• **EXERCISE OBJECTIVE**
Up to and including the line with "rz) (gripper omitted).", restate the records below word for word, beginning with their first line.

Dataset records
/---

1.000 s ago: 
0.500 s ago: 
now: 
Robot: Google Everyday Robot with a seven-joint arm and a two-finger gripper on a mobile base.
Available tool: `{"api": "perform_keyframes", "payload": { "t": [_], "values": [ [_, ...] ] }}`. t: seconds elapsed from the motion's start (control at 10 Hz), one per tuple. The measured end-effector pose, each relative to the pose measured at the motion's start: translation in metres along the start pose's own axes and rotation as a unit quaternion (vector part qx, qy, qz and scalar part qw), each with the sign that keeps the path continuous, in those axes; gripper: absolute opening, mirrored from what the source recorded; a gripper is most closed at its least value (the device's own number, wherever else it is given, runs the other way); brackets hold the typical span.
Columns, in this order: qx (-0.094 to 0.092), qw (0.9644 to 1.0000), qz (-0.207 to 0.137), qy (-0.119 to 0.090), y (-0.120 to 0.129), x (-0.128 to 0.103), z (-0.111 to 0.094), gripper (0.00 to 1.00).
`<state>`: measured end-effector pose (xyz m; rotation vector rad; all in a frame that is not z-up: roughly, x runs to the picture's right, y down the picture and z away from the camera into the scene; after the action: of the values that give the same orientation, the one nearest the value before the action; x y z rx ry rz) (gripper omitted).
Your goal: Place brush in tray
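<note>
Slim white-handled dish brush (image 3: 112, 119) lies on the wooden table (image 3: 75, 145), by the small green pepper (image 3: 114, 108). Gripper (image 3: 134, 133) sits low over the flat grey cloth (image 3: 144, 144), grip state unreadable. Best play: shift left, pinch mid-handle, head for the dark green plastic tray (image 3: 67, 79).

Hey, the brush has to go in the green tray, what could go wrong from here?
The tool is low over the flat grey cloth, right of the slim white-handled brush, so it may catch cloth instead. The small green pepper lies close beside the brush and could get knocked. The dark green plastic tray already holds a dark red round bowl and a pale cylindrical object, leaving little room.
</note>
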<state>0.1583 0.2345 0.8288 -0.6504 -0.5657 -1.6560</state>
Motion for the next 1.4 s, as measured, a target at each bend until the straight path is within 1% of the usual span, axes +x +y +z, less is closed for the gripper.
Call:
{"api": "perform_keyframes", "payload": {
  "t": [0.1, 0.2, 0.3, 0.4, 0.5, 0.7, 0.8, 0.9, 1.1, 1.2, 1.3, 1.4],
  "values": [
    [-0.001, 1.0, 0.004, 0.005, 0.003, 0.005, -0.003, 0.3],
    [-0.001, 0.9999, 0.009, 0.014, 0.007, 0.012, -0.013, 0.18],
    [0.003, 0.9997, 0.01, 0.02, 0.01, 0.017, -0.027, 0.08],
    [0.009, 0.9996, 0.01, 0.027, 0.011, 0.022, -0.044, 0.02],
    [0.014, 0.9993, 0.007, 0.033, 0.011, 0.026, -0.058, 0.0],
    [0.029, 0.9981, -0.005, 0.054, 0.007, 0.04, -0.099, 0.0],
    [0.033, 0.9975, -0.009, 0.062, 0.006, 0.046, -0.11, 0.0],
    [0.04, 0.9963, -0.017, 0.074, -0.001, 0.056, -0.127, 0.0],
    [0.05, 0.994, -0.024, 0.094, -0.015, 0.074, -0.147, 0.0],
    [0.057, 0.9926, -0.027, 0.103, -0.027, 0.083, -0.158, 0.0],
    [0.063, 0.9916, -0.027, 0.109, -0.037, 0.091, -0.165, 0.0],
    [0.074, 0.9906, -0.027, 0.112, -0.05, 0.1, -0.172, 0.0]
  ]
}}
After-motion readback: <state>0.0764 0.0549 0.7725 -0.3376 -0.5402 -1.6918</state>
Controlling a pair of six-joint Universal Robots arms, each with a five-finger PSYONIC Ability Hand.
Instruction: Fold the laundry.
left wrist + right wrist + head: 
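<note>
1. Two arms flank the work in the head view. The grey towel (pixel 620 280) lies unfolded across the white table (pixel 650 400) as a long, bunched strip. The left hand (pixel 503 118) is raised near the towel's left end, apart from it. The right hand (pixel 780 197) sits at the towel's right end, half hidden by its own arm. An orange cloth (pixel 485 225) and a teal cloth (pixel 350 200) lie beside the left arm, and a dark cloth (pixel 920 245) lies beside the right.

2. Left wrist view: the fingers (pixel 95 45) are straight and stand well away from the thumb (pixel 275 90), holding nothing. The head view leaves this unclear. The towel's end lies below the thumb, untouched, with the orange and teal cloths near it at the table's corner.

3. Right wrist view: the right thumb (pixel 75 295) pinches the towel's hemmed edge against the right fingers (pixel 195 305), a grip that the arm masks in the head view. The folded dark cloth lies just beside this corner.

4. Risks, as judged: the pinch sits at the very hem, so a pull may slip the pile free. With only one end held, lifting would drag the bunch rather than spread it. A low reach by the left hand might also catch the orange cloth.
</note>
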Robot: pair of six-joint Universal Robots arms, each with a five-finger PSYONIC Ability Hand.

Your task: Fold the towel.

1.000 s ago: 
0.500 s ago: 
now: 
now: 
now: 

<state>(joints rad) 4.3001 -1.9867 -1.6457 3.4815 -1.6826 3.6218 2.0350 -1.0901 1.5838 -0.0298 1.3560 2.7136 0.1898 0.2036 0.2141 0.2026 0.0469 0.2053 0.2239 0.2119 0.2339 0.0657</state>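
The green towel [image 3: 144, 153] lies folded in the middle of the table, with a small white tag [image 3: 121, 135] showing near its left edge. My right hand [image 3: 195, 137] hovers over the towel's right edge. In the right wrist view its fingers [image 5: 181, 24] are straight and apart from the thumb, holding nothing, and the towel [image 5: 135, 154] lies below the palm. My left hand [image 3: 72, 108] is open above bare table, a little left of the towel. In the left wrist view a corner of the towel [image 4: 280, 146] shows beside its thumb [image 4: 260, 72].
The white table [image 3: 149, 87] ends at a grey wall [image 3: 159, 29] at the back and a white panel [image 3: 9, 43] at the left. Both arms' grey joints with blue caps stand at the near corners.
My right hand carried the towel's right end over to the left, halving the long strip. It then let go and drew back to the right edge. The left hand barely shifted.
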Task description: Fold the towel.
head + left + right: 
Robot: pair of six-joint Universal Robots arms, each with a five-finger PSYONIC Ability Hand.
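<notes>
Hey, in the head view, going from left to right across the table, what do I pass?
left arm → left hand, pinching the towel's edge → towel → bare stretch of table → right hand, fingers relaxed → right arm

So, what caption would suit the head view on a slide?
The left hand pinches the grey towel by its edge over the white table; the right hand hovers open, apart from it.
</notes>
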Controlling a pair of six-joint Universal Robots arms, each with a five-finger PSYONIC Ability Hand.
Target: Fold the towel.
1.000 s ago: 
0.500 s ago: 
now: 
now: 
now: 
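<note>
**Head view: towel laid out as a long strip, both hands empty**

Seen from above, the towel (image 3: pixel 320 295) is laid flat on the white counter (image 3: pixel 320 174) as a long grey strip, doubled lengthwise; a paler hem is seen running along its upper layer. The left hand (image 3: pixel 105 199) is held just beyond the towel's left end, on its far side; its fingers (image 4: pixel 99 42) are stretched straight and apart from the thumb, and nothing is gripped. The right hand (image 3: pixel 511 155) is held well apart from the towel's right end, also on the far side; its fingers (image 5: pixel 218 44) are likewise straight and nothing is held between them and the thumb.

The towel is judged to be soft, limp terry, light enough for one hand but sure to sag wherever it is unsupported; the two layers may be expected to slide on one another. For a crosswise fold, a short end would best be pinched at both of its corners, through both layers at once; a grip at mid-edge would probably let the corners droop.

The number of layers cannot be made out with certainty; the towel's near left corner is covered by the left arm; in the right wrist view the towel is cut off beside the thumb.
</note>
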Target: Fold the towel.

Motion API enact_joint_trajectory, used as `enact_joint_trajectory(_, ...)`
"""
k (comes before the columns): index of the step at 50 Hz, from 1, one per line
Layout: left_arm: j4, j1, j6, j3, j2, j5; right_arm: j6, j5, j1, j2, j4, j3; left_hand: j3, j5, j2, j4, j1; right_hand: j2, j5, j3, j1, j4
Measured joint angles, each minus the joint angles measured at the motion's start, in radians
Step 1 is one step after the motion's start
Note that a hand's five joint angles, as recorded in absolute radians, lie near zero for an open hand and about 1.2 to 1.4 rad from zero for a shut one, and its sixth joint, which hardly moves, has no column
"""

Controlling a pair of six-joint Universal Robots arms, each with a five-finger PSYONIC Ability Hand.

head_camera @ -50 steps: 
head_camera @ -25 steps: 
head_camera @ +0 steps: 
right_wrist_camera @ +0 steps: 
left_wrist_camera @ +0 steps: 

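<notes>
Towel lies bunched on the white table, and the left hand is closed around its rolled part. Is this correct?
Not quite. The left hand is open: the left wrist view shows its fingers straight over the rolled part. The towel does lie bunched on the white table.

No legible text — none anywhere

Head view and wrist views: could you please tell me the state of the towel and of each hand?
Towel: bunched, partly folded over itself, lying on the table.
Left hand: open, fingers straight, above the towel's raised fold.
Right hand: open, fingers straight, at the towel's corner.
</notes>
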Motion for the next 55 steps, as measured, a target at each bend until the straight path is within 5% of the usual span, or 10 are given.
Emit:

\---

• **TASK OUTPUT**
1.000 s ago: 
0.500 s ago: 
now: 
Robot: Google Everyday Robot with a seven-joint arm and a two-finger gripper on a mobile base.
Available tool: `{"api": "perform_keyframes", "payload": { "t": [_], "values": [ [_, ...] ] }}`. t: seconds elapsed from the motion's start (control at 10 Hz), one per tuple. The measured end-effector pose, each relative to the pose measured at the motion's start: translation in metres along the start pose's own axes and rotation as a unit quaternion (vector part qx, qy, qz and scalar part qw), each with the sign that keeps the path continuous, in those axes; gripper: absolute opening, mirrored from what the source recorded; a gripper is most closed at its least value (the device's own number, wherever else it is given, runs the other way); brackets hold the typical span.
Columns, in this order: qx (-0.094 to 0.092), qw (0.9644 to 1.0000), qz (-0.207 to 0.137), qy (-0.119 to 0.090), y (-0.120 to 0.129), x (-0.128 to 0.103), z (-0.111 to 0.094), gripper (0.00 to 1.00).
`<state>`: measured end-effector pose (xyz m; rotation vector rad; all in a frame that is not z-up: roughly, x runs to the picture's right, y down the picture and z away from the camera into the scene; after the action: of the values that give the same orientation, the one nearest the value before the action; x y z rx ry rz) (gripper omitted).

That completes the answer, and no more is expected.